Gamification kann mehr als nur „Spielerei“ sein: Welche gesellschaftlichen Themen lassen sich Ihrer Meinung nach besonders gut über spielerische Formate vermitteln?
Andreas Hedrich: Im Kontext von Games lässt sich festhalten: Einige Spiele ermöglichen es uns, Perspektiven zu wechseln und in Rollen zu schlüpfen, die uns verdeutlichen, dass es vielleicht noch eine andere Sichtweise auf Dinge gibt. Games laden zudem dazu ein, kooperativ zu handeln, gemeinsam Lösungen zu entwickeln und ein Ziel zu erreichen.
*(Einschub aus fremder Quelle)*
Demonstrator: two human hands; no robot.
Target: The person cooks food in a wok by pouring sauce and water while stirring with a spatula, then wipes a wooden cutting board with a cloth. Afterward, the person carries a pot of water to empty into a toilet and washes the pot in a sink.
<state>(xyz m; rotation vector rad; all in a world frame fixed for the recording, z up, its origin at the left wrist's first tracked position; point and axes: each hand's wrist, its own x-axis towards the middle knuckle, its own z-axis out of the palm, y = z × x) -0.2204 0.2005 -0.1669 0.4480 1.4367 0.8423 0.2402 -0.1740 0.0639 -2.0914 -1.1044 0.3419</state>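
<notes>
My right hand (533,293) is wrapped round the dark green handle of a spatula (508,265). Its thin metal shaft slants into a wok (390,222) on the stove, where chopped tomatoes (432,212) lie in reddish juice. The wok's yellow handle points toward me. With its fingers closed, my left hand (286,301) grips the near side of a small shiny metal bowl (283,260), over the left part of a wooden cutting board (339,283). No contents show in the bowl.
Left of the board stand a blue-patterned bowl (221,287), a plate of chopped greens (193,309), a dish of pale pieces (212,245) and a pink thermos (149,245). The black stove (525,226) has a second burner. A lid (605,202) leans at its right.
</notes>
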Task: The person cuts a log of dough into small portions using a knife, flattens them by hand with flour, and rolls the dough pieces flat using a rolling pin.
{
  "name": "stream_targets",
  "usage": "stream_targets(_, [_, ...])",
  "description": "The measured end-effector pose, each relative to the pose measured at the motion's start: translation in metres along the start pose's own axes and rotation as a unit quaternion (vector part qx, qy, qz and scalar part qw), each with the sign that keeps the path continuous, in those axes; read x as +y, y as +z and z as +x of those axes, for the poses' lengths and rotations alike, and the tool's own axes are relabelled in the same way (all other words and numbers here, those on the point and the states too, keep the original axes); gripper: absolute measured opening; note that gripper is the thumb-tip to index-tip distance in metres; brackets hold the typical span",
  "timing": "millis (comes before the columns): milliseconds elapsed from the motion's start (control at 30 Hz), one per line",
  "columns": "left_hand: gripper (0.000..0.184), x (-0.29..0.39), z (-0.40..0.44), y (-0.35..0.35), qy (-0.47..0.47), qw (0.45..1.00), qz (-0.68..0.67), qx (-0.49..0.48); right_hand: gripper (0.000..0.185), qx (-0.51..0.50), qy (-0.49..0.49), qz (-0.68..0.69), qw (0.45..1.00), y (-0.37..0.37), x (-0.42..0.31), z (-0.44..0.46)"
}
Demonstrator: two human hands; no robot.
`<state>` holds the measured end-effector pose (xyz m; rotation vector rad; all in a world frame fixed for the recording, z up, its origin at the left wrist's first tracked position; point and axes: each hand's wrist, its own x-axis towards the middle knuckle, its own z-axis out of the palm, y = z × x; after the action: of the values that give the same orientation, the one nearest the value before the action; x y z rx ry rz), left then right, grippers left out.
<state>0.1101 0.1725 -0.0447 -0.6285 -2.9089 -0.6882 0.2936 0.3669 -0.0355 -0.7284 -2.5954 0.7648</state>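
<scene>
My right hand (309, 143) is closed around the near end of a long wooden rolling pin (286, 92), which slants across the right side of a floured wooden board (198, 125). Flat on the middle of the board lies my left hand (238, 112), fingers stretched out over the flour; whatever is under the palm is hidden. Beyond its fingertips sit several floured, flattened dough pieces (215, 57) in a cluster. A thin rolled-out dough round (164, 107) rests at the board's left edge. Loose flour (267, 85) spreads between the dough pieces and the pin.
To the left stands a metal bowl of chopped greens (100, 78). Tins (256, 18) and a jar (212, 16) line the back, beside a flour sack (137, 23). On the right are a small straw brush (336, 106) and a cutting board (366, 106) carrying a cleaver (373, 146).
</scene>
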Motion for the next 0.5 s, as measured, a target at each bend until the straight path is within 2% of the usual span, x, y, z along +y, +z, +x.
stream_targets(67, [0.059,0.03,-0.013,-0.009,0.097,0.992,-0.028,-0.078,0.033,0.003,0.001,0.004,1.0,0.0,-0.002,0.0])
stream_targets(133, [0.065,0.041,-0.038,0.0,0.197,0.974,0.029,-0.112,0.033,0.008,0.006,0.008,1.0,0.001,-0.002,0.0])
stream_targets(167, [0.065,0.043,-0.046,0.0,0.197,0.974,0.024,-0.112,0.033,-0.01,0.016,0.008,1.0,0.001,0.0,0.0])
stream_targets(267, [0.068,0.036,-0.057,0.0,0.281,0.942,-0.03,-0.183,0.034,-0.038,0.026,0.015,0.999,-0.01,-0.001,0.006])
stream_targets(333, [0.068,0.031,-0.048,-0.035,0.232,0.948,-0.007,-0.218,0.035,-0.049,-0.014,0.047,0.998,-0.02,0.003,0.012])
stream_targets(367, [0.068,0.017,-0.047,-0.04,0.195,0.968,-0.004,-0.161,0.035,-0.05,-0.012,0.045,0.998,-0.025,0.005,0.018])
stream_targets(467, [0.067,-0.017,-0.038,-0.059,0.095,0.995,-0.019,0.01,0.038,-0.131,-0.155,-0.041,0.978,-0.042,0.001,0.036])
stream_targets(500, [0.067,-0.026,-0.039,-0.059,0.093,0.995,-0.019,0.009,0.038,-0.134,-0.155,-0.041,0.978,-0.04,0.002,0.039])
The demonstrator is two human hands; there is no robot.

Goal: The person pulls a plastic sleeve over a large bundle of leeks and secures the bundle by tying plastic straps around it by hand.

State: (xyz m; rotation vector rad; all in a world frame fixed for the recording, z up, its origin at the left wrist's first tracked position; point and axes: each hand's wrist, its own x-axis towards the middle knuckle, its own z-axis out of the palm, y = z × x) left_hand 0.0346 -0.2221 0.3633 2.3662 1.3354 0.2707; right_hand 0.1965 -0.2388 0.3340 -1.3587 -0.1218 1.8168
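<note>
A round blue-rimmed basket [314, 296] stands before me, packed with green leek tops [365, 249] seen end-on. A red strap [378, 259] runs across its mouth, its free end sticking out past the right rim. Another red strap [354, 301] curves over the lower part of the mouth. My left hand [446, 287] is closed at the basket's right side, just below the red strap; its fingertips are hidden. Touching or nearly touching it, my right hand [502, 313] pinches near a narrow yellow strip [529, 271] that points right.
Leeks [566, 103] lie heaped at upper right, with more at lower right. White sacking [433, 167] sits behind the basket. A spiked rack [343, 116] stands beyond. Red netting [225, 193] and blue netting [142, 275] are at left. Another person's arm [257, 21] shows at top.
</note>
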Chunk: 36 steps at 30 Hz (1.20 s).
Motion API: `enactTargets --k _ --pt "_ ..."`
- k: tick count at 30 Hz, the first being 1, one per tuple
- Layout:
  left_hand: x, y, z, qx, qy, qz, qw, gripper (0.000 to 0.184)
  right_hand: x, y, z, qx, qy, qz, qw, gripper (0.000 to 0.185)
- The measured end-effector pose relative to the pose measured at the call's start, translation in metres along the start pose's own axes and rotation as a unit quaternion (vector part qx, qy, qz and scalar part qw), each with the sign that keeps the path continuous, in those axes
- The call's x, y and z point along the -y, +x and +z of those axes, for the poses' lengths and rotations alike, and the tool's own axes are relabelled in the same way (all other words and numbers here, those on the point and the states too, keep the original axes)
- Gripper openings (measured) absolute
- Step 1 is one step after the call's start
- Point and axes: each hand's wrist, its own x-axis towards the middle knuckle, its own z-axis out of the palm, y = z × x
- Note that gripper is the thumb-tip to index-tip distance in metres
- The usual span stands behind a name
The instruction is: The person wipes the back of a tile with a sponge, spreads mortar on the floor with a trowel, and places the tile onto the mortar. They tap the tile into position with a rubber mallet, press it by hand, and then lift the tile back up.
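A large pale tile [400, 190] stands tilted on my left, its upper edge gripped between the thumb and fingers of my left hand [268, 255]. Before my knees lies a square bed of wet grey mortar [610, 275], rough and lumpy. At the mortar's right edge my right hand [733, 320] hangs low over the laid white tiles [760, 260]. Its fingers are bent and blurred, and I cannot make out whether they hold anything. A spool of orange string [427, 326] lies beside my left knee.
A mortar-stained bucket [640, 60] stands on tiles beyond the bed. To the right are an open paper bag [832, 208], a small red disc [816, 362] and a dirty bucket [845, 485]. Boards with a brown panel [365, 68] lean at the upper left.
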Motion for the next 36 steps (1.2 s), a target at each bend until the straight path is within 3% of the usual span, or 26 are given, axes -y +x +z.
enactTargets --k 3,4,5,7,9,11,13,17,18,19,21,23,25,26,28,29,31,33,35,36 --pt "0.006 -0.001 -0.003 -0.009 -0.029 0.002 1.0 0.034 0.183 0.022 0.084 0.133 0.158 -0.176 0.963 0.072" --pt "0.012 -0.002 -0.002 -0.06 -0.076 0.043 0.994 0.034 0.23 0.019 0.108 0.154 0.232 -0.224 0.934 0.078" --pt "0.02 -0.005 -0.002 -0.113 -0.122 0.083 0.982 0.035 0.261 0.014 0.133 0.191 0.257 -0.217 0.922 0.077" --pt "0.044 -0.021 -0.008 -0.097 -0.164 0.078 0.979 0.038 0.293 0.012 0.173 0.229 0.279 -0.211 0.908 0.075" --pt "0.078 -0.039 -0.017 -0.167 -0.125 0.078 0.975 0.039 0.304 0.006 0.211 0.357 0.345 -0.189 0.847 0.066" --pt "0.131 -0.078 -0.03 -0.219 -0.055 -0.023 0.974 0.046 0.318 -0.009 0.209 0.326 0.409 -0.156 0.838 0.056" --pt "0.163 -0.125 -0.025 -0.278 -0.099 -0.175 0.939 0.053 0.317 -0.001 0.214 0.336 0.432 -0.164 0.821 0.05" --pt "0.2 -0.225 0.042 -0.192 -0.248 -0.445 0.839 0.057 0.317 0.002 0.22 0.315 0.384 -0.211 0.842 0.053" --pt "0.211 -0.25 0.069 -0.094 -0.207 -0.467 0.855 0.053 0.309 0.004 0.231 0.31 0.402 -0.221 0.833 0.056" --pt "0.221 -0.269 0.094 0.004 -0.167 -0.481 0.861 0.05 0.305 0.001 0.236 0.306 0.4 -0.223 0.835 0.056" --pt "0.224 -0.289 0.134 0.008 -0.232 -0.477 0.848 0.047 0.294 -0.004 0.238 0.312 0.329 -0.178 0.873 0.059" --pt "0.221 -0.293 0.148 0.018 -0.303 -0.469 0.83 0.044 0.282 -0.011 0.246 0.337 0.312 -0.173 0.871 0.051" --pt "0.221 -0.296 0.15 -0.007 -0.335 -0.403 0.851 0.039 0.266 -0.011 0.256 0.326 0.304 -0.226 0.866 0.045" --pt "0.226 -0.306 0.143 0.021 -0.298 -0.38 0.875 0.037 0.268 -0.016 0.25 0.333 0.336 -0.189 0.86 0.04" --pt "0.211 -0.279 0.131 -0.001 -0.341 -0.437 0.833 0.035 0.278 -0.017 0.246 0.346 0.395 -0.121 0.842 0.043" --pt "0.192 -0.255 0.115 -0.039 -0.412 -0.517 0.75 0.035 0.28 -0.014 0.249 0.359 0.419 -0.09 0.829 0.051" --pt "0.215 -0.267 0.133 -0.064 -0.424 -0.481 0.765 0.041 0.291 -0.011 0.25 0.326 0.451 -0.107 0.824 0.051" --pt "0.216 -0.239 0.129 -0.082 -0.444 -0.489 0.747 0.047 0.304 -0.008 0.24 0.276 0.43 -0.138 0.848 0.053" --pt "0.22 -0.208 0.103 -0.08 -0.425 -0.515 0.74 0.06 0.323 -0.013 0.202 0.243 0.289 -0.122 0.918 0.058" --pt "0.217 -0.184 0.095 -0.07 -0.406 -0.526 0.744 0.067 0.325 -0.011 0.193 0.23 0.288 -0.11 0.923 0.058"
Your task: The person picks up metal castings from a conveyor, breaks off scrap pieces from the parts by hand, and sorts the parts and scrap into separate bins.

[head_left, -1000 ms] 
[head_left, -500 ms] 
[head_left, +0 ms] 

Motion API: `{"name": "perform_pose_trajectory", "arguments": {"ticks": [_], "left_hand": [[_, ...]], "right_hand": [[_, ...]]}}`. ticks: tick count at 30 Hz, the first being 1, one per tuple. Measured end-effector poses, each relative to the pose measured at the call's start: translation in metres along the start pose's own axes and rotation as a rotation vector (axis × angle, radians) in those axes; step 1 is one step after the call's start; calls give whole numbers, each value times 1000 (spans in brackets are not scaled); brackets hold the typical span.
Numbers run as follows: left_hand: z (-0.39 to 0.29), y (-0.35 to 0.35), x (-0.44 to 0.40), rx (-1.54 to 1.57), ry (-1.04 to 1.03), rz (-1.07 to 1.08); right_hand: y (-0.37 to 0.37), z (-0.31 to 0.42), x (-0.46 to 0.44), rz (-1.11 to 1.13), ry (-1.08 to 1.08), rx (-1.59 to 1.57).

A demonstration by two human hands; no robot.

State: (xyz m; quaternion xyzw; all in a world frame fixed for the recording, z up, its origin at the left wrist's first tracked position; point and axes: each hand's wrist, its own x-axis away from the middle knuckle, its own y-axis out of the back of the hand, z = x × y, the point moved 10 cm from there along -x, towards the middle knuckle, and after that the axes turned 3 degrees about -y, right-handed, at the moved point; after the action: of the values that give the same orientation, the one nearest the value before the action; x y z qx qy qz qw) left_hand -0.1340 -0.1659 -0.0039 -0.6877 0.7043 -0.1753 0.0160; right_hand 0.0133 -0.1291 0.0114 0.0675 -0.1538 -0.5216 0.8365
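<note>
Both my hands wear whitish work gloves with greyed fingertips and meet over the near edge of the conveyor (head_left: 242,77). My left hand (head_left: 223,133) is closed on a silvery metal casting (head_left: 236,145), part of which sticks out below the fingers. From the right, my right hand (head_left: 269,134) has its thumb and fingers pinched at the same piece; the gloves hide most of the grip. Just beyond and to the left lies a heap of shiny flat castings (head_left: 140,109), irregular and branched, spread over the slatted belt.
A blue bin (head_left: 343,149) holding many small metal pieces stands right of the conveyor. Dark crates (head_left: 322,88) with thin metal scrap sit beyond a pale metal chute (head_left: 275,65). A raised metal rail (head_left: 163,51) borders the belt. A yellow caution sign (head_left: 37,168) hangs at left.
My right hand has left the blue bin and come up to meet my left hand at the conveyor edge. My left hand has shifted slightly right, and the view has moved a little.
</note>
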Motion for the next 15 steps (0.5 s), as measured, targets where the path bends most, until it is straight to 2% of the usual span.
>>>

Auf die analoge Welt übertragen, können wir viel über Gruppenprozesse im Kleinen und gesellschaftliche Strukturen im Großen lernen. Wichtig ist jedoch vor allem, die Erfahrungen aus dem Spiel zu reflektieren und im Gespräch für andere Prozesse nutzbar zu machen. Alle am Erziehungsprozess Beteiligten tragen die Verantwortung, Reflexionsräume zu eröffnen, zum Nachdenken anzuregen und das Gespräch über Erfahrungen aus dem Alltag zu ermöglichen.
Andreas Hedrich ist Diplom-Soziologe und Medienpädagoge. In seiner Funktion als wissenschaftlicher Mitarbeiter für Lehre an der Fakultät für Erziehungswissenschaft der Universität Hamburg liegt sein Fokus auf Medienbildung und Medienkompetenzförderung. Parallel dazu wirkt er als Referent für Medienpädagogik und digitale Medien im Schulunterricht, der Jugendarbeit sowie Kultur- und Lehrkräftebildung. Er ist u.a. Mitgründer der Initiative Creative Gaming und setzt sich für den kreativen Umgang mit Computerspielen ein. Darüber hinaus ist er Vorstand des Mediennetz Hamburg e.V., Gesellschafter von Frische Medien und Projektleiter bei verschiedenen Medienbildungsprojekten.